| Action item |
Your answer should be every line with the word "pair", copied from the data below.

| Task inputs |
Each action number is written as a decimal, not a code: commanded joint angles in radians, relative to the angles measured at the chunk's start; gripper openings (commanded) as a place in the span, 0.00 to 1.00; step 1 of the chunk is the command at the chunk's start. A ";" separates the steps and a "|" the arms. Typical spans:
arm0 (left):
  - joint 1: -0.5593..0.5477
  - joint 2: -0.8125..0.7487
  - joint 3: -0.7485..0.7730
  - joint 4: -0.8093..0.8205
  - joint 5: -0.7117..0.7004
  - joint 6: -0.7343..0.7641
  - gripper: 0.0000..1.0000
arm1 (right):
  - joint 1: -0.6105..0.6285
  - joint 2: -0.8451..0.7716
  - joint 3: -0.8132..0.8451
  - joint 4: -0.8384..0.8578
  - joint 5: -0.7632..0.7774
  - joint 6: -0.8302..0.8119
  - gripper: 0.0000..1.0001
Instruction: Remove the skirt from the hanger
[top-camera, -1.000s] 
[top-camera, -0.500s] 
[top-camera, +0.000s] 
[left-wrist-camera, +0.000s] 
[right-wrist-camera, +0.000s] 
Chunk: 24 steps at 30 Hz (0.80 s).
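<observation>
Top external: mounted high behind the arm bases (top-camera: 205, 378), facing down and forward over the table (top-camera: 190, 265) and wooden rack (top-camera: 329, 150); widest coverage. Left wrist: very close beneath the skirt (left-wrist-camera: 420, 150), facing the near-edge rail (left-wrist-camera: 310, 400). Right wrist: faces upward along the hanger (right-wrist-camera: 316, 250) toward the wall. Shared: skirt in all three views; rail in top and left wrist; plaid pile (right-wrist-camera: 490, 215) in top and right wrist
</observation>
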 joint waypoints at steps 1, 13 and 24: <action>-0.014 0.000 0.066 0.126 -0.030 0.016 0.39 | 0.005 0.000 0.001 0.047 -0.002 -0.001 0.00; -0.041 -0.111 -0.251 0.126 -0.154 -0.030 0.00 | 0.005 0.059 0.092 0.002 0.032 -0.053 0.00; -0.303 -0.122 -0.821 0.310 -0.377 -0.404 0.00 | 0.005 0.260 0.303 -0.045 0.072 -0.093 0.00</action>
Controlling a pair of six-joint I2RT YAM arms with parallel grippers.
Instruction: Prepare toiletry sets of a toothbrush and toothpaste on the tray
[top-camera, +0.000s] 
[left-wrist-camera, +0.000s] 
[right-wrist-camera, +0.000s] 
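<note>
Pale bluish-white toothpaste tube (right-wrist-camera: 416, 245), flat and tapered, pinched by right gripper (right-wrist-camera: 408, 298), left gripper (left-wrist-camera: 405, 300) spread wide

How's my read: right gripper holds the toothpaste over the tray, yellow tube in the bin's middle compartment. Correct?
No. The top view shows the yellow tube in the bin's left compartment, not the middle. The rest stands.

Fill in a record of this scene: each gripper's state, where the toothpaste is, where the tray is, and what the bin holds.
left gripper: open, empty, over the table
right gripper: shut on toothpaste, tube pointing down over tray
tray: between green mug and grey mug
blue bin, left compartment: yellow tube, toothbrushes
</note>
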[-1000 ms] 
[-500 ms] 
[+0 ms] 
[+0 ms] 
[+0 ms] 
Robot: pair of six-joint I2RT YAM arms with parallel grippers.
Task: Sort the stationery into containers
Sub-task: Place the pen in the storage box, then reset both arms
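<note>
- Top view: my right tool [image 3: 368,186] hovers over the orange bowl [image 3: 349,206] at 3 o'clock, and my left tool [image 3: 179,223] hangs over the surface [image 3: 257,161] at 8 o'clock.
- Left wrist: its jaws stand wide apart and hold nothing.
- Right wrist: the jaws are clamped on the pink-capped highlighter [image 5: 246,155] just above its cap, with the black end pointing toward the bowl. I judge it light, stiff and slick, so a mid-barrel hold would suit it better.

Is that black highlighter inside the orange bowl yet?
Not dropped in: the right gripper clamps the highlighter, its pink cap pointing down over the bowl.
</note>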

| Solution to this exercise |
Controlling a pair of six-joint I2RT YAM arms with parallel grippers.
Robot: pair of six-joint I2RT YAM arms with parallel grippers.

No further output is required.